Quantum hyperbolic geometry in loop quantum gravity with cosmological constant

TL;DR

This paper demonstrates that quantum groups can encode hyperbolic geometry in loop quantum gravity with a cosmological constant, providing a novel approach to incorporate $b3$ in the theory.

Contribution

It constructs geometric observables using tensor operators in LQG with quantum groups, revealing a quantized hyperbolic geometry and advancing the understanding of non-zero cosmological constant inclusion.

Findings

Quantum groups encode hyperbolic geometry in LQG.

Tensor operators facilitate the construction of geometric observables.
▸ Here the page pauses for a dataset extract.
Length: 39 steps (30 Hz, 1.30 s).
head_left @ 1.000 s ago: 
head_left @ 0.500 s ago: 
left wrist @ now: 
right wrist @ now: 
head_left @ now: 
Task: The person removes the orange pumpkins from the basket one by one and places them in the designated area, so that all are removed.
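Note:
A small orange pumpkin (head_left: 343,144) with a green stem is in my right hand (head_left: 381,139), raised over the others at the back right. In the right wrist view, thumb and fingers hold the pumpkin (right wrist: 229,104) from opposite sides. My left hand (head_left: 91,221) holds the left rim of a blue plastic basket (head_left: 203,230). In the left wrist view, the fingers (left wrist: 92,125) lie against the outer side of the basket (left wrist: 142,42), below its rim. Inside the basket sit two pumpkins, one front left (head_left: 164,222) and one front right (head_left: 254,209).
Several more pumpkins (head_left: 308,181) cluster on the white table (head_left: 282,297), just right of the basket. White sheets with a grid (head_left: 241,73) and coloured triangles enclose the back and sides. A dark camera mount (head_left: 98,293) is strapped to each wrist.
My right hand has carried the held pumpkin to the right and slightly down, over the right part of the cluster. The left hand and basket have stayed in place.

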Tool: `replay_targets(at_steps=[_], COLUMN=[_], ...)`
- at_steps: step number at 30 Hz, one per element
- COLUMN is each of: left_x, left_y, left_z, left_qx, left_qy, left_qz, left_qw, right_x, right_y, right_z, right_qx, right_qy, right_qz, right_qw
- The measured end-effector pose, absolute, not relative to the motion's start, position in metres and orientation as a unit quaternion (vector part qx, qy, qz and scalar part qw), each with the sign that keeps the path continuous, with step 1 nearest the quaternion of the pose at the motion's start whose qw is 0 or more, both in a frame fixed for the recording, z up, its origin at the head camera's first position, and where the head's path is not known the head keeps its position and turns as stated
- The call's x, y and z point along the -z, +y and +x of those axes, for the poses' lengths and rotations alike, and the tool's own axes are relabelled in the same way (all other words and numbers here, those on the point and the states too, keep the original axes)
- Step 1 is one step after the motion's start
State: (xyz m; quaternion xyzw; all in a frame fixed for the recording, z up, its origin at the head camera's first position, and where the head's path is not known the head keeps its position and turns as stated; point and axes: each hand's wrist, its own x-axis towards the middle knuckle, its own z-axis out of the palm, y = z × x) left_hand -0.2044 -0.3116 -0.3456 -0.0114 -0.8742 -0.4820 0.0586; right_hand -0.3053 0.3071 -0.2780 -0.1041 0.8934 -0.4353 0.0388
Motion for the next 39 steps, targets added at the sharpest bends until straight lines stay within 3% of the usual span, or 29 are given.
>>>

First explicit demonstration of quantized hyperbolic geometry in this context.

Abstract

Loop Quantum Gravity (LQG) is an attempt to describe the quantum gravity regime. Introducing a non-zero cosmological constant $\Lambda$ in this context has been a withstanding problem. Other approaches, such as Chern-Simons gravity, suggest that quantum groups can be used to introduce $\Lambda$ in the game. Not much is known when defining LQG with a quantum group. Tensor operators can be used to construct observables in any type of discrete quantum gauge theory with a classical/quantum gauge group. We illustrate this by constructing explicitly geometric observables for LQG defined with a quantum group and show for the first time that they encode a quantized hyperbolic geometry. This is a novel argument pointing out the usefulness of quantum groups as encoding a non-zero cosmological constant. We conclude by discussing how tensor operators provide the right formalism to unlock the LQG formulation with a non-zero cosmological constant.